Venus, herself, is “sexuality” and any female who chooses to remain chaste is an enemy. Consequently, the “self professed virgin goddesses”, the Muses, as well as Minerva and Diana are also seen as threats to Venus’ and Cupid’s sexual authority, “perceived as dissidents” (Johnson 139). The Muses, self-professed virgins, are victims of an attempted rape by a mortal king, Pyreneus. “…everything terrifies our virginal minds.” “Fearful of their lives, the Muses claim they would be happy living on Helicon if only they were safe. Political/tyrannical imagery emerges…in which we establish that virginity and its violation are a reoccurring theme” (Johnson 139-140) in Venus’ quest to thwart “sexual self-determination.”
Also included in her sexual combat against those who would threaten her empire of Love is sexual slavery, and prostitution. Venus further seeks to assert her sexual authority in the story of the Propoetides. For their vile act of denying Venus’ divinity, “they were the first to prostitute their grace, sell their bodies; and when shame was gone and they could blush no more, they were transformed…into stones” (Mandelbaum 335). She waged a tactical, erotic eradication of those who threatened her empire, refusing to acknowledge her autonomy. Venus humiliated and eliminated a threat to her sexual sovereignty by forcing the Propoetides into sexual slavery.

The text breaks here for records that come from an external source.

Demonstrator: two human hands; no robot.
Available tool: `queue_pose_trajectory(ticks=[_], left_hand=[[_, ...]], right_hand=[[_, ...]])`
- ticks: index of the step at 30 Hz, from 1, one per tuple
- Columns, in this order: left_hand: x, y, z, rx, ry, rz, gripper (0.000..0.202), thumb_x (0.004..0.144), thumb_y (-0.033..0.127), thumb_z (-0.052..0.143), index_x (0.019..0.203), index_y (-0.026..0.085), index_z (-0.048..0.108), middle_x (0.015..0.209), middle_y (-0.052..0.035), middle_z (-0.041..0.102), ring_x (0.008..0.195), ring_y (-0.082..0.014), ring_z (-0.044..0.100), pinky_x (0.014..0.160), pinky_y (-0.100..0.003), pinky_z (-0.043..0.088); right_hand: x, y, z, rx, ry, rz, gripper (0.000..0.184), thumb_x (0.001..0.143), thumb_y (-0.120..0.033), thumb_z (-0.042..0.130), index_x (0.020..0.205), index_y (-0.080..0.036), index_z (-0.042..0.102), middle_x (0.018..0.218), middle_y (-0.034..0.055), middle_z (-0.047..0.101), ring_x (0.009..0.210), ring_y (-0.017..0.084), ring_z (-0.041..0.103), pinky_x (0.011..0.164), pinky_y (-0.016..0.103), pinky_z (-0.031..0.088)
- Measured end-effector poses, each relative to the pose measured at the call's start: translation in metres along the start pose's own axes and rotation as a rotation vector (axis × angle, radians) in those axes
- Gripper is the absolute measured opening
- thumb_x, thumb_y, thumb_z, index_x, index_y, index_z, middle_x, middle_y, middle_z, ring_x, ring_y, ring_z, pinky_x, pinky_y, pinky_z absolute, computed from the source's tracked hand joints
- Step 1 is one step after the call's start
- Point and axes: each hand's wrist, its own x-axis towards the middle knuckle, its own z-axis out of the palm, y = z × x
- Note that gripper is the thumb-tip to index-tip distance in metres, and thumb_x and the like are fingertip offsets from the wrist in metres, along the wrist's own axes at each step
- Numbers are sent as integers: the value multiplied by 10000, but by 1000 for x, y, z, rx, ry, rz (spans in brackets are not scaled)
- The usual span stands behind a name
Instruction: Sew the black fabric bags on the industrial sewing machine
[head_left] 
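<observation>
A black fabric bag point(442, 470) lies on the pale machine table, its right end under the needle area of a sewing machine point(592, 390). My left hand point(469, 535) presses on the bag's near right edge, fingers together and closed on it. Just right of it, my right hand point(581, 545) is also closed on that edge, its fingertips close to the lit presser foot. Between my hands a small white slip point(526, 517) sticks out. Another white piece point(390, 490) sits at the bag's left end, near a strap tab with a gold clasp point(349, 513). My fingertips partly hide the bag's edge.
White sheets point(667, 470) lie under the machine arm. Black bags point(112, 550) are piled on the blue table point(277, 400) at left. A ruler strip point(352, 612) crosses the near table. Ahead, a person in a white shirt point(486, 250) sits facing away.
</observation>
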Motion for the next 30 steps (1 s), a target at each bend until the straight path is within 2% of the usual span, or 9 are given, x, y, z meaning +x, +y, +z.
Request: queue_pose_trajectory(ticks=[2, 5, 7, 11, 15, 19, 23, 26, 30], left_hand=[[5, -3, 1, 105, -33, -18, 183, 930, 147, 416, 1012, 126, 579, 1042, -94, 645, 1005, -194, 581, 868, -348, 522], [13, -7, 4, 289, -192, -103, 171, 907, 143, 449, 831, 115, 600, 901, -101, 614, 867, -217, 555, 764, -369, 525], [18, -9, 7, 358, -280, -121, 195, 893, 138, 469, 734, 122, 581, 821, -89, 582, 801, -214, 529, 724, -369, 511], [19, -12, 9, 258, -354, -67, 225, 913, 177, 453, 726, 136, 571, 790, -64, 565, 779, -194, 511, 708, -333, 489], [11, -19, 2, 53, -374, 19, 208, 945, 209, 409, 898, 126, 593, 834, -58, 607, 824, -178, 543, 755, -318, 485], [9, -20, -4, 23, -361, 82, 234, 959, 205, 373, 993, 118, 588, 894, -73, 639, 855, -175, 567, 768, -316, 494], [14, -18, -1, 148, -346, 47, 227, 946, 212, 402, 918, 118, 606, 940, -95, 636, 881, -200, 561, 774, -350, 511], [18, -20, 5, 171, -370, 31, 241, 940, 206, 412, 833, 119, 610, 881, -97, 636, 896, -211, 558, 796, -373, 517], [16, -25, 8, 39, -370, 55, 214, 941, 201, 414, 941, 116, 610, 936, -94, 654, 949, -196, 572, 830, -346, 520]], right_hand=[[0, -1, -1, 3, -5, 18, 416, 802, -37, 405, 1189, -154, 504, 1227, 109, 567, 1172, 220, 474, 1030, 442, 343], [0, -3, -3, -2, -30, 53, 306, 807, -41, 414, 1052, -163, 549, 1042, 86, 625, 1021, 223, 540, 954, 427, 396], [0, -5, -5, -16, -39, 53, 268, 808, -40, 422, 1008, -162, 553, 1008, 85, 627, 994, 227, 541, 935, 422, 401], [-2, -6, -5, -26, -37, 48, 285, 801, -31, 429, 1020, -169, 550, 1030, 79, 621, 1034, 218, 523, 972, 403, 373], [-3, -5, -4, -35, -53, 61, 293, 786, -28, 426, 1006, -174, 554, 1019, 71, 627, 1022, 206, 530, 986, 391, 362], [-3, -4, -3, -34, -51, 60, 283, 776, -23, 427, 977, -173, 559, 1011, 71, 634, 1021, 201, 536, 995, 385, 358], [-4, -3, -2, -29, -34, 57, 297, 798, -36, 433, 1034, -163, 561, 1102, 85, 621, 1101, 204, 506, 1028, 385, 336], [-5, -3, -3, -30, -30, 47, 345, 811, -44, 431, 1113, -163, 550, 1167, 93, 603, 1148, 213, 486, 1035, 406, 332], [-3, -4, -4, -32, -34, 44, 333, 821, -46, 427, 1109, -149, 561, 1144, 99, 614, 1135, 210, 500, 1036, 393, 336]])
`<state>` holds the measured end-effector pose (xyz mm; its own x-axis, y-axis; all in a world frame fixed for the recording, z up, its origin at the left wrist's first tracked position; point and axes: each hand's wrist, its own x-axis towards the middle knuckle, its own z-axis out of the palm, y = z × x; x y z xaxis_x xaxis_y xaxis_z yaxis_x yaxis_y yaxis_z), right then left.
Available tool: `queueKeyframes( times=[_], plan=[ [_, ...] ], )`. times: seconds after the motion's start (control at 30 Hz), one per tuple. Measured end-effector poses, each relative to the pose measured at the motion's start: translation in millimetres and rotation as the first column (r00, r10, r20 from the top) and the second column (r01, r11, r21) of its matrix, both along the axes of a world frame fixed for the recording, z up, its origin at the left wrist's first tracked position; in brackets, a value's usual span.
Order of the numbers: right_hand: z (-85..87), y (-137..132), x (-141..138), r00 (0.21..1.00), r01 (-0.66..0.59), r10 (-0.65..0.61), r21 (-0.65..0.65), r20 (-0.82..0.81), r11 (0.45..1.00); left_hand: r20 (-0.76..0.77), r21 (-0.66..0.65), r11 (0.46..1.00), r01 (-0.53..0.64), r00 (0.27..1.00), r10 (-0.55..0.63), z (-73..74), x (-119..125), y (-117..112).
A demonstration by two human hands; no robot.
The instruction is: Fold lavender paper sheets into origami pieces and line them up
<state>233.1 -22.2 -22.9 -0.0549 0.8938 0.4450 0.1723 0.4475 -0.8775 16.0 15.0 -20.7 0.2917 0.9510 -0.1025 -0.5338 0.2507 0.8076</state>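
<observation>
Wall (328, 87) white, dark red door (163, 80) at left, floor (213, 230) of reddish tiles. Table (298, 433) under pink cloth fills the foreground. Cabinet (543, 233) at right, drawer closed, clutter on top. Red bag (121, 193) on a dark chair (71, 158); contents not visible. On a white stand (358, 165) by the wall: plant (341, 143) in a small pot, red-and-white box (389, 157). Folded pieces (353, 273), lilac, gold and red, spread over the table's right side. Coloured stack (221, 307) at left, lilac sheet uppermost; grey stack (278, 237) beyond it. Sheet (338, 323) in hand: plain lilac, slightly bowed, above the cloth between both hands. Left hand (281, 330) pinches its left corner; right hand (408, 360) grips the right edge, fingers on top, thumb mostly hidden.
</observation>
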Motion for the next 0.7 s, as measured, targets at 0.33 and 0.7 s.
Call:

The rape of Proserpina and the sexual slavery of the Propoetides are clearly an “act of imperial aggression of Venus, the selfish head of an empire of sexuality” (Johnson 146). However, these acts of sexual terrorism are extremely opposite from the kindness and mercy she had shown Pygmalion, bringing to life the sculpture he had created and fallen in love with. Of course, she granted Pygmalion the thing that her sexual regime stands for, love. Venus rewards those who would succumb to her power and obey her laws of love.
Those individuals who chose to identify with the virginal “self-determination” of Athena, Diana, Minerva, and the Muses are a serious threat to Venus’ sexual empire. The sexual independents who choose chastity over making love, find themselves on the receiving end of Venus’ wrath.
WORKS CITED
Johnson, Patricia J. "Constructions of Venus in Ovid's Metamorphoses V." 1996: 125-149.
Mandelbaum, Allen. The Metamorphoses of Ovid. San Diego, New York, London: A Harvest Book, 1993.